Fast forward to a doctor appointment that afternoon. Oh yeah, same day, baby, tell ‘em you can’t breathe and you become very important. I explained the situation to my doctor and told her I had experienced the same thing during previous swims to lesser extents, though the water had never been so rough. Her first response? Well, maybe you should take up a different sport. Well maybe you should take up a different profession if you don’t want to enable people to do things that keep them healthy! I had no research to back myself up, but I pressed the phlegm angle hoping she’d prescribe me something that would cut congestion to at the very least limit my choking. You know, the lesser of two evils.

Low and behold I walked out of the office with a prescription for an inhaler. Done, and done! My problem is an allergy that can be managed with an inhaler and Sudafed, and the occasional netti pot pour. And I’ve lived happily ever after never to hear from the choking phlegm or closing throat again.

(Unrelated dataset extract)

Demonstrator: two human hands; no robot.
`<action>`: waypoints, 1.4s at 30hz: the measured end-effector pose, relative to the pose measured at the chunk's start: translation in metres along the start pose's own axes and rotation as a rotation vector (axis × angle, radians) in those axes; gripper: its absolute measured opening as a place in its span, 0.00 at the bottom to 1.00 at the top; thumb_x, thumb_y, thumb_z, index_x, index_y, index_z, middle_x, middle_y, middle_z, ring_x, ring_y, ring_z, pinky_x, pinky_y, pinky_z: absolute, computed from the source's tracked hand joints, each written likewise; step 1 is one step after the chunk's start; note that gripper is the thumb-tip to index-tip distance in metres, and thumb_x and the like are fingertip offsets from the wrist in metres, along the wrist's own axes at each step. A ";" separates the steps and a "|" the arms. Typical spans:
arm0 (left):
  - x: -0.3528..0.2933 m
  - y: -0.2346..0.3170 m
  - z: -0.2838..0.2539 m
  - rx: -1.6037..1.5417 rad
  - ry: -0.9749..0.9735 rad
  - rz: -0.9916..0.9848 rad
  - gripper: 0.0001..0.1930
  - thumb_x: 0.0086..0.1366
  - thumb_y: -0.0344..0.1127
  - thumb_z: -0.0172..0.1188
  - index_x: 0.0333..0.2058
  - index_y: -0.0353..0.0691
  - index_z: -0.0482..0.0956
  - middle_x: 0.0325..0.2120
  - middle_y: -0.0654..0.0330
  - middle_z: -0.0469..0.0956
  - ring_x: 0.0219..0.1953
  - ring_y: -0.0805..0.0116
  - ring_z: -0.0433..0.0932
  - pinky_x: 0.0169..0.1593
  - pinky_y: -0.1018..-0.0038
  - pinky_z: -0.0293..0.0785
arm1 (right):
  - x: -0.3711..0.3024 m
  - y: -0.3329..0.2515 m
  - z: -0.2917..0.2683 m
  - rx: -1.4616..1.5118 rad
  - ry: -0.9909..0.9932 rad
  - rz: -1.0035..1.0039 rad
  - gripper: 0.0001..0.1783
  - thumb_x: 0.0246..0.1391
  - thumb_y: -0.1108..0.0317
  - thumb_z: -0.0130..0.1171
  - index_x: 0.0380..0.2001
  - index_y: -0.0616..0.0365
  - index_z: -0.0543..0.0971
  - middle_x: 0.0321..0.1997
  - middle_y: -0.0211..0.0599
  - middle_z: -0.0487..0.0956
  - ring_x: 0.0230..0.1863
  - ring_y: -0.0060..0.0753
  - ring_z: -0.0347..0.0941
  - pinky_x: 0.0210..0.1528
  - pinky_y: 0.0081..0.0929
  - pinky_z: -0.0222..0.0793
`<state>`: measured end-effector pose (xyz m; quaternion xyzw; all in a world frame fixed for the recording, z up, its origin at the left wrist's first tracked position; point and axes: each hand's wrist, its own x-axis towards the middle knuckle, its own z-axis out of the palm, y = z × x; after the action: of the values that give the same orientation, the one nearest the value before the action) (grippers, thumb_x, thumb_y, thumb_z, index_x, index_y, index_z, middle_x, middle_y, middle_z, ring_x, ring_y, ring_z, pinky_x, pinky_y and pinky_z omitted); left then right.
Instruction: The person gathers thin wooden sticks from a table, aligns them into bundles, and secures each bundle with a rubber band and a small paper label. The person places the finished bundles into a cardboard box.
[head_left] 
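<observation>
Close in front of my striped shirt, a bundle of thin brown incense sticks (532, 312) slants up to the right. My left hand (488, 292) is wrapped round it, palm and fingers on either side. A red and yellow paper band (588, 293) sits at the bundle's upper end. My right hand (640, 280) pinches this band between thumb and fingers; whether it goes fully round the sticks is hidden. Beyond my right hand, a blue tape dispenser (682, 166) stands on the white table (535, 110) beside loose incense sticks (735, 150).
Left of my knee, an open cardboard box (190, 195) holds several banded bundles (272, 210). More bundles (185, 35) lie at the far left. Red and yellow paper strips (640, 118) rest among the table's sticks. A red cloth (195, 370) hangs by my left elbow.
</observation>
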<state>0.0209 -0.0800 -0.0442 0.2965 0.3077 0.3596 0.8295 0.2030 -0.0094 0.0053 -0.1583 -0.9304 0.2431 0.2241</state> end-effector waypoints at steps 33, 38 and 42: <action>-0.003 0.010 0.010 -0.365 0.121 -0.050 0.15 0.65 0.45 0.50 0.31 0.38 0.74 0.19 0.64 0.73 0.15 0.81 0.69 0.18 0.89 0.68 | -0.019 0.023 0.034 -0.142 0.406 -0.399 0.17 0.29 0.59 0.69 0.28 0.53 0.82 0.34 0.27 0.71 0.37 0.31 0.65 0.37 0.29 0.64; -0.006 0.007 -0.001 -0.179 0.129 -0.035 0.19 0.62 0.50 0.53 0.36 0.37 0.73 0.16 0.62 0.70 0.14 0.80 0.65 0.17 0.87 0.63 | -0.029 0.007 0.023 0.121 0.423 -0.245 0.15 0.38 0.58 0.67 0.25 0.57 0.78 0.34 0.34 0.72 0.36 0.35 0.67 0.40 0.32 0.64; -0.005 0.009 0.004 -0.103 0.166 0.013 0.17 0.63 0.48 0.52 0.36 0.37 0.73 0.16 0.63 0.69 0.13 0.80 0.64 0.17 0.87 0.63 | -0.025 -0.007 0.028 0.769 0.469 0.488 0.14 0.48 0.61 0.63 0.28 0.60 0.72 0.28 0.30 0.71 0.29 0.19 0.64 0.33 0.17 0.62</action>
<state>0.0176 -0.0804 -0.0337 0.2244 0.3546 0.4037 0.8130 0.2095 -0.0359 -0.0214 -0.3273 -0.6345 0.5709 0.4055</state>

My podiatrist is the complete opposite. Meaning, he is the best. With a serious injury he will by all means sideline activity with a boot. I speak from experience. Twice. But for something that can be worked through he wants to help you find a solution. He listens to my injury woes. Adjusts my orthotics ever so slightly to reduce pressure and alleviate soreness. Cuts restricting crap off my shoes to allow my feet to expand to the wide piggies they’re getting to be with all this running. Pieces together pads to make my feet stay better in place. And when you have a month ‘till Boston and have plantar fasciitis and a neuroma, he asks if you still want to run it and gives you cortisone shots. And when things are still rough the week before, he gives you two more. And before you leave he always reminds you that running is painful, you have to expect some aches and pains along the way, because without pain in the sport you won’t get very far. Dr., you are my people.

My physical therapist is also like-minded. No shock considering my podiatrist recommended her. Rinse and repeat everything that I just said but in a PT application, and there you have another hero of mine.

I need to find a primary physician and chiropractor that also get it. Seattle people, suggestions?

I’m making a point to get my care and injury prevention right this time, and just started massage therapy as a preventative measure to keep my body healthy, relaxed and ready to go. In the past I’ve only gone pre and post-race as a means to gear up and recover. If I have an ache I wait until it’s shrieking to visit the doctor. But yesterday I called and got in to my podiatrist today. I haven’t been 100% comfortable in my left foot since…??…but with a couple tiny adjustments in my shoes I have been without any discomfort or pain since 9am this morning. First time in a long time. And more than anything I feel like my brain can now rest. No more energy will be wasted on this, and I can sleep and run with a sound mind.

I’m turning over a new and healthy leaf, because if I want to be as good as I can be I’m going to need to be as healthy as I can be, too. In my gymnastics career I wasted too many days on the stationary bike mimicking my routine’s dance movements with my arms. As teammates trained to compete I struggled to gain strength and keep fitness while injured. Arm dancing won’t help me much with swimming, biking and running, so I need a new plan. Operation: Stay Healthy is now top priority. Goal: To stay in the game and make use of every training opportunity to build strength, get faster, and be better.